Records from a data source
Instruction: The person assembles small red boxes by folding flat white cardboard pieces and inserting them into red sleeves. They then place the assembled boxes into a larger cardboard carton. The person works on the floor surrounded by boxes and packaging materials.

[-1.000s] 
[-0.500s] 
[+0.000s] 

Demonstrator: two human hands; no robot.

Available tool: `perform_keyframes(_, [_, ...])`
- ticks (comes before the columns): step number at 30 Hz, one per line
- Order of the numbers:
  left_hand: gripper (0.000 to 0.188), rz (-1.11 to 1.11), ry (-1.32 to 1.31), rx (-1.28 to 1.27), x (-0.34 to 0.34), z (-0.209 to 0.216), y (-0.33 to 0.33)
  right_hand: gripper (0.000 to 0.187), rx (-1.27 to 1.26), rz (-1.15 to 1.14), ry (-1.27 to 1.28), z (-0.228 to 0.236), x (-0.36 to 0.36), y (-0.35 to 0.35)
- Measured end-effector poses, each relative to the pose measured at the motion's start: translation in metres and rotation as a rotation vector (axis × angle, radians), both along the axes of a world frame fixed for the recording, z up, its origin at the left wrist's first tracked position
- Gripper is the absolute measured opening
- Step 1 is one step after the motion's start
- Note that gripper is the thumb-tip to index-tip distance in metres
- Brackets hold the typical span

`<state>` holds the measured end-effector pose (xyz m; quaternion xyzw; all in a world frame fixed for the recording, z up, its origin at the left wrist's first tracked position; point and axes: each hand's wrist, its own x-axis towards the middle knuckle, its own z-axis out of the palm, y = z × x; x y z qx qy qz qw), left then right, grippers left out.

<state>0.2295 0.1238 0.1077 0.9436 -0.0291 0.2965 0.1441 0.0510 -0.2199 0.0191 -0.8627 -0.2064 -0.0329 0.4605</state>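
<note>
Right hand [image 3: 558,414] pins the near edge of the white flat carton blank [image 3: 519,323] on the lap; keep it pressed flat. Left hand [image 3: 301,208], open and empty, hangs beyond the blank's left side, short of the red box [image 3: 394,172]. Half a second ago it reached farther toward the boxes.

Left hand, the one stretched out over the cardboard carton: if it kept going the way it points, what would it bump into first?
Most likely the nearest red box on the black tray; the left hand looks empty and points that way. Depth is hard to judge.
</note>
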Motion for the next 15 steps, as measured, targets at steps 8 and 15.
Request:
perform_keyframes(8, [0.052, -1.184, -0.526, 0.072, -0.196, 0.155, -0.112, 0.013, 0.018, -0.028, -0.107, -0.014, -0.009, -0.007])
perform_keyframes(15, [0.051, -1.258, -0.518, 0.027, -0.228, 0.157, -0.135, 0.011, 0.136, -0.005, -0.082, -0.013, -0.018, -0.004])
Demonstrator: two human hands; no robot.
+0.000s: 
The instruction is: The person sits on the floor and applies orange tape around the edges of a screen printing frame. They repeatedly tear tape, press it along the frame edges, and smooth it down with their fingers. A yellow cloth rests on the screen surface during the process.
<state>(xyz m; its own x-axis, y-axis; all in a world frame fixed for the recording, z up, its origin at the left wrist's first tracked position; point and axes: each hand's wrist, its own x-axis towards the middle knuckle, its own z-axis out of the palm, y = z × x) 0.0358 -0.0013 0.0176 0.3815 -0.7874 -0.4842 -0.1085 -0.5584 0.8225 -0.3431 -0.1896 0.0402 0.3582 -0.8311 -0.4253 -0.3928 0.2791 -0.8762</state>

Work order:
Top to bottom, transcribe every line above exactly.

Solution for this exercise:
Instruction: The person assembles small red boxes by folding flat white cardboard pieces and inserting them into red sleeves. They then place the assembled boxes into a larger cardboard carton. The person works on the floor surrounded by boxes and packaging materials.

[-1.000s] 
[-0.500s] 
[+0.000s] 

Demonstrator: two human hands; no robot.

Available tool: `perform_keyframes(_, [_, ...])`
- ticks (comes before the columns): step number at 30 Hz, one per line
- Order of the numbers:
  left_hand: gripper (0.000 to 0.188), rz (-1.11 to 1.11), ry (-1.32 to 1.31), rx (-1.28 to 1.27), x (-0.34 to 0.34), z (-0.209 to 0.216), y (-0.33 to 0.33)
  right_hand: gripper (0.000 to 0.187), rx (-1.27 to 1.26), rz (-1.15 to 1.14), ry (-1.27 to 1.28), z (-0.228 to 0.236), x (-0.36 to 0.36), y (-0.35 to 0.35)
- Measured end-effector poses, each relative to the pose measured at the motion's start: translation in metres and rotation as a rotation vector (axis × angle, radians), both along the axes of a world frame fixed for the recording, z up, its origin at the left wrist's first tracked position
- Gripper is the absolute measured opening
- Step 1 is one step after the motion's start
- Note that gripper is the thumb-tip to index-tip distance in metres
- Brackets hold the typical span

`<state>` holds the measured end-effector pose (xyz m; quaternion xyzw; all in a world frame fixed for the recording, z up, its origin at the left wrist's first tracked position; point and axes: each hand's wrist, its own x-axis towards the middle knuckle, its own z-axis out of the palm, y = z × x; x y z qx qy qz qw), left then right, grippers left out.

<state>0.2295 0.1238 0.1077 0.9436 -0.0291 0.2965 0.1441 0.0510 -0.2199 0.0191 -0.8627 -0.2064 -0.0329 0.4605</state>
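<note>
Right hand [image 3: 558,414] pins the near edge of the white flat carton blank [image 3: 519,323] on the lap; keep it pressed flat. Left hand [image 3: 301,208], open and empty, hangs beyond the blank's left side, short of the red box [image 3: 394,172]. Half a second ago it reached farther toward the boxes.

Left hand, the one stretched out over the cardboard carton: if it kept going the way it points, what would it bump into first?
Most likely the nearest red box on the black tray; the left hand looks empty and points that way. Depth is hard to judge.
</note>
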Motion for the next 15 steps, as measured, targets at steps 8 and 15.
Request:
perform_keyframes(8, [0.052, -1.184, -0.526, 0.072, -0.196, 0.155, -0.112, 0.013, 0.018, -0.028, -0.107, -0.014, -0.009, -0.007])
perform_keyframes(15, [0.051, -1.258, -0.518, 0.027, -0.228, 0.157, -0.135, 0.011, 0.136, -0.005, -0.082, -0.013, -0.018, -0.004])
Demonstrator: two human hands; no robot.
+0.000s: 
The instruction is: The person sits on the floor and applies orange tape around the edges of a screen printing frame. They repeatedly tear tape, press it along the frame edges, and smooth it down with their fingers. A yellow cloth rests on the screen surface during the process.
<state>(xyz m; its own x-axis, y-axis; all in a world frame fixed for the recording, z up, its origin at the left wrist's first tracked position; point and axes: each hand's wrist, its own x-axis towards the middle knuckle, its own z-axis out of the palm, y = z × x) 0.0358 -0.0013 0.0176 0.3815 -0.7874 -0.4842 -0.1085 -0.5584 0.8225 -0.3431 -0.1896 0.0402 0.3582 -0.8311 -0.4253 -0.3928 0.2791 -0.8762</state>

The answer given here is complete.